Configure a Spark connection and fill two histograms distributedly.
This tutorial shows the ingredients needed to setup the connection to a Spark cluster, namely a SparkConf object holding configuration parameters and a SparkContext object created with the desired options. After this initial setup, an RDataFrame with distributed capabilities is created and connected to the SparkContext instance. Finally, a couple of histograms are drawn from the created columns in the dataset.
Author: Vincenzo Eduardo Padulano
This notebook tutorial was automatically generated with ROOTBOOK-izer from the macro found in the ROOT repository on Tuesday, March 19, 2024 at 07:07 PM.
import pyspark
import ROOT
Point RDataFrame calls to Spark RDataFrame object
RDataFrame = ROOT.RDF.Experimental.Distributed.Spark.RDataFrame
Setup the connection to Spark First create a dictionary with keys representing Spark specific configuration parameters. In this tutorial we use the following configuration parameters:
1. spark.app.name: The name of the Spark application
2. spark.master: The Spark endpoint responsible for running the
application.

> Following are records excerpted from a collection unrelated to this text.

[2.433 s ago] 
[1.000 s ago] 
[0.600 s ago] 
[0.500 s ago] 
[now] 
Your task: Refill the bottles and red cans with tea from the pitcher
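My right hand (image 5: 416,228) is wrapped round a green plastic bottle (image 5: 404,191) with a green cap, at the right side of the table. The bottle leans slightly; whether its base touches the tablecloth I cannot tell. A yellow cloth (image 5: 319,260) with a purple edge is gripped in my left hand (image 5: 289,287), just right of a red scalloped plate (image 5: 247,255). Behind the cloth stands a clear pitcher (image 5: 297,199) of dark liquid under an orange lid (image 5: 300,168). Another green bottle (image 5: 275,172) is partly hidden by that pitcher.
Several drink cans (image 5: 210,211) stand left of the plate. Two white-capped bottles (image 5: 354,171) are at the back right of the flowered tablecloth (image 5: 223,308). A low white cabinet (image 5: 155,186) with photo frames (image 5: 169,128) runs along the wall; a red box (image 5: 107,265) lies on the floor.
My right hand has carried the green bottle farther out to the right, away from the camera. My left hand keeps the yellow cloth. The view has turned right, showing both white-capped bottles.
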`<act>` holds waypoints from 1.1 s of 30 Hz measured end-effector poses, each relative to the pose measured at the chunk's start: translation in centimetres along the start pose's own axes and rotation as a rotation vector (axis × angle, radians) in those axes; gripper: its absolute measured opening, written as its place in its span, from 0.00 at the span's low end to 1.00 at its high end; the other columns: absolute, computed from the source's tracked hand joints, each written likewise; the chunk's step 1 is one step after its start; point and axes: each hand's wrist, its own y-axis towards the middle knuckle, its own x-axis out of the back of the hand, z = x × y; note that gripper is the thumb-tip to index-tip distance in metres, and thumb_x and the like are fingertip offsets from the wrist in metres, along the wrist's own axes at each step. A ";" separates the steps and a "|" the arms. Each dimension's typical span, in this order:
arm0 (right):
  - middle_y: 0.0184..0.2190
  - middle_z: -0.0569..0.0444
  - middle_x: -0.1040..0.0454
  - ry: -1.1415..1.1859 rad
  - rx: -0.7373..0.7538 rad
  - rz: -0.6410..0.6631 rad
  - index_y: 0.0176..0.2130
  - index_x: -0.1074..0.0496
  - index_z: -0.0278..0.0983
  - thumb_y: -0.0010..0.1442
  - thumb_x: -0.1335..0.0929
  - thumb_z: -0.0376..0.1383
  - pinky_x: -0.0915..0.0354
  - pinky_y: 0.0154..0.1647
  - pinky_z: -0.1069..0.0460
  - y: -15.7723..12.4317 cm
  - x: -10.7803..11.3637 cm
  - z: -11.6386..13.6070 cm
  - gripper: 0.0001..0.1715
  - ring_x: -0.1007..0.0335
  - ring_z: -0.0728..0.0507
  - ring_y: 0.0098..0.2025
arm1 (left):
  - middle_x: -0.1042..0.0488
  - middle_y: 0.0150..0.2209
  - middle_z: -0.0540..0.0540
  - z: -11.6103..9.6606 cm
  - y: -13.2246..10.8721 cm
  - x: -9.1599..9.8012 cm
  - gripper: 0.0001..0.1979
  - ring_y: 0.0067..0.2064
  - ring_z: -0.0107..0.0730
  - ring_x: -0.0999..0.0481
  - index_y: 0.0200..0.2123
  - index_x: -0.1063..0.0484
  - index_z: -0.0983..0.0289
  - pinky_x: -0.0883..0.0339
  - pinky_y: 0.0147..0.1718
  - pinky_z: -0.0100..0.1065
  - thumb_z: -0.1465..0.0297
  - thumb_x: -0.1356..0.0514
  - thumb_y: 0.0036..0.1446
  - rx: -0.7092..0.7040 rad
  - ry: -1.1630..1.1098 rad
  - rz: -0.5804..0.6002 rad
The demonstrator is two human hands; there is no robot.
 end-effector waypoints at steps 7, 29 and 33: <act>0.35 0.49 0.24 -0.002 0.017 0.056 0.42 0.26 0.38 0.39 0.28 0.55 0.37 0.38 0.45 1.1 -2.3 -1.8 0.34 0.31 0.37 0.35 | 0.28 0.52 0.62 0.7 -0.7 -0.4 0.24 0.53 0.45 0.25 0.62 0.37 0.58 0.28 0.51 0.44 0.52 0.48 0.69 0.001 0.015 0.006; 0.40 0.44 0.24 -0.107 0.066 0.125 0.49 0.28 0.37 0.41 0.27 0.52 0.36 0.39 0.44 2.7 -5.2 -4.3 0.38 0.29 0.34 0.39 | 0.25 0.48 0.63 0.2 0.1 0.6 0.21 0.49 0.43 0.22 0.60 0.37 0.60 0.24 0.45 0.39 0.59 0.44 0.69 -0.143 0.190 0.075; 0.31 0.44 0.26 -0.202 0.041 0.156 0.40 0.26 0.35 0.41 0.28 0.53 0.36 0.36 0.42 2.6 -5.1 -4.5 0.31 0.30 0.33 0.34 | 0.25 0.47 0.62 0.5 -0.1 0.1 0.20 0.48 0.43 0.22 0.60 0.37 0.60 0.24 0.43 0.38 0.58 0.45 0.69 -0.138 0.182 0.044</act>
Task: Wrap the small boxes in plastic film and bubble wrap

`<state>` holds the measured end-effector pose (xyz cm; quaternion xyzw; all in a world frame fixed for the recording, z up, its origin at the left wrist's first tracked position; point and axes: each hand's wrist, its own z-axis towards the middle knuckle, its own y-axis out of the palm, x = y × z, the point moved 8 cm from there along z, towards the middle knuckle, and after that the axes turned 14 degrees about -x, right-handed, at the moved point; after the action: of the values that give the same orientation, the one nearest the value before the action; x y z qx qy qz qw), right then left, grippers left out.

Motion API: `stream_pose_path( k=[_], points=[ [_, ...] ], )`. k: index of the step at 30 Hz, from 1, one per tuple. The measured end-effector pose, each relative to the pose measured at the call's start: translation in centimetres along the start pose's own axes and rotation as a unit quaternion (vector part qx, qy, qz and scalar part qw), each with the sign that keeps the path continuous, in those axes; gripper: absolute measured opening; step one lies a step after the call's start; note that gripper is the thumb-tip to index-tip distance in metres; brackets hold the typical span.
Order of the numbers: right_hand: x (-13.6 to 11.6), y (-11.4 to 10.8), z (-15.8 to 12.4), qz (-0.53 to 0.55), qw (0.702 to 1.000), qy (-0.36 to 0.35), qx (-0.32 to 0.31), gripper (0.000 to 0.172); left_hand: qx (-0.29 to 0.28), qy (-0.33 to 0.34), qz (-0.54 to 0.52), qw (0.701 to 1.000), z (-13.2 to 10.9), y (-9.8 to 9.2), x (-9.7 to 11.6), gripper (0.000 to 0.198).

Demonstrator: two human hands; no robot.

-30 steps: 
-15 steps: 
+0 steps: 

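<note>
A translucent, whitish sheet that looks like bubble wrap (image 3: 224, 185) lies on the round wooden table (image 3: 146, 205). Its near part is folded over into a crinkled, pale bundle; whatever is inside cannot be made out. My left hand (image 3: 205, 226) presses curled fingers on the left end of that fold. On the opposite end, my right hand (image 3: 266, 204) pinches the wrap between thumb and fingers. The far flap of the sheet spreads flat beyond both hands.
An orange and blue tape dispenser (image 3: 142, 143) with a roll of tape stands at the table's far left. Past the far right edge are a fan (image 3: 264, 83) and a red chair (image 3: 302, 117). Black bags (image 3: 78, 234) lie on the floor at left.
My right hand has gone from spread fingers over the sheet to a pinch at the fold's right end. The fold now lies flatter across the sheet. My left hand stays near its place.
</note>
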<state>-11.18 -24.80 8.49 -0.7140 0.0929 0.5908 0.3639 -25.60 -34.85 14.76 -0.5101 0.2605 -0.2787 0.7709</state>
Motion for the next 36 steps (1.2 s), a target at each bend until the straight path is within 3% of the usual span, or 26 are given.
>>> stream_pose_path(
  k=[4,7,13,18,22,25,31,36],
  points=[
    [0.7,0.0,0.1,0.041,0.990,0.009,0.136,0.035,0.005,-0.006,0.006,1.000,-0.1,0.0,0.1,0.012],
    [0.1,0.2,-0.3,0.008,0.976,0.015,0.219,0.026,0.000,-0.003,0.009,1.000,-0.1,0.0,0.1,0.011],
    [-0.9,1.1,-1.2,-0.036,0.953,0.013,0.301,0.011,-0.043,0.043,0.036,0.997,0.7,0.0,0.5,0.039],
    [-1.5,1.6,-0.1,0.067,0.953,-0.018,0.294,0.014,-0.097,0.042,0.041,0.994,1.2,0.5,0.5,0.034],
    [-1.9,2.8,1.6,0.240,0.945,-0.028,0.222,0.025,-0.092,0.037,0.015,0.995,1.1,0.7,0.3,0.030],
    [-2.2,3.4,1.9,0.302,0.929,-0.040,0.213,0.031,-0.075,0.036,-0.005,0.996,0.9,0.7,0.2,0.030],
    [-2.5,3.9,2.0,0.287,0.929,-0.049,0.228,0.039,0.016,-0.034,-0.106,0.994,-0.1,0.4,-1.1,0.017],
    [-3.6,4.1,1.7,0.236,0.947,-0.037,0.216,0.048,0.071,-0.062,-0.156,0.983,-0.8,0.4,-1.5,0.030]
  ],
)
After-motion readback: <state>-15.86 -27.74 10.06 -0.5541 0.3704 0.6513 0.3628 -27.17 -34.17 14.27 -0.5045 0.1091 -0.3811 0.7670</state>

With the syntax "local[2]" we signal Spark we want to run
locally on the same machine with 2 cores, each running a separate
process. The default behaviour of a Spark application would run
locally on the same machine with as many concurrent processes as
available cores, that could be also written as "local[*]".
If you have access to a remote cluster you should substitute the endpoint URL
of your Spark master in the form "spark://HOST:PORT" in the value of
spark.master
. Depending on the availability of your cluster you may request
more computing nodes or cores per node with a similar configuration:
sparkconf = pyspark.SparkConf().setAll(
{"spark.master": "spark://HOST:PORT",
"spark.executor.instances": <number_of_nodes>,
"spark.executor.cores" <cores_per_node>,}.items())
You can find all configuration options and more details in the official Spark documentation at https://spark.apache.org/docs/latest/configuration.html .
Create a SparkConf object with all the desired Spark configuration parameters
sparkconf = pyspark.SparkConf().setAll(
{"spark.app.name": "distrdf001_spark_connection",
"spark.master": "local[2]",
"spark.driver.memory": "4g"}.items())
Create a SparkContext with the configuration stored in sparkconf
sparkcontext = pyspark.SparkContext(conf=sparkconf)
WARNING: An illegal reflective access operation has occurred WARNING: Illegal reflective access by org.apache.spark.unsafe.Platform (file:/usr/local/lib/python3.8/dist-packages/pyspark/jars/spark-unsafe_2.12-3.1.1.jar) to constructor java.nio.DirectByteBuffer(long,int) WARNING: Please consider reporting this to the maintainers of org.apache.spark.unsafe.Platform WARNING: Use --illegal-access=warn to enable warnings of further illegal reflective access operations WARNING: All illegal access operations will be denied in a future release 24/03/19 19:08:00 WARN NativeCodeLoader: Unable to load native-hadoop library for your platform... using builtin-java classes where applicable Using Spark's default log4j profile: org/apache/spark/log4j-defaults.properties Setting default log level to "WARN". To adjust logging level use sc.setLogLevel(newLevel). For SparkR, use setLogLevel(newLevel).
Create an RDataFrame that will use Spark as a backend for computations
df = RDataFrame(1000, sparkcontext=sparkcontext)
Set the random seed and define two columns of the dataset with random numbers.
ROOT.gRandom.SetSeed(1)
df_1 = df.Define("gaus", "gRandom->Gaus(10, 1)").Define("exponential", "gRandom->Exp(10)")
Book an histogram for each column
h_gaus = df_1.Histo1D(("gaus", "Normal distribution", 50, 0, 30), "gaus")
h_exp = df_1.Histo1D(("exponential", "Exponential distribution", 50, 0, 30), "exponential")
Plot the histograms side by side on a canvas
c = ROOT.TCanvas("distrdf001", "distrdf001", 800, 400)
c.Divide(2, 1)
c.cd(1)
h_gaus.DrawCopy()
c.cd(2)
h_exp.DrawCopy()
<cppyy.gbl.TH1D object at 0xa32b120>
Save the canvas
c.SaveAs("distrdf001_spark_connection.png")
print("Saved figure to distrdf001_spark_connection.png")
Saved figure to distrdf001_spark_connection.png
Info in <TCanvas::Print>: png file distrdf001_spark_connection.png has been created
Draw all canvases
from ROOT import gROOT
gROOT.GetListOfCanvases().Draw()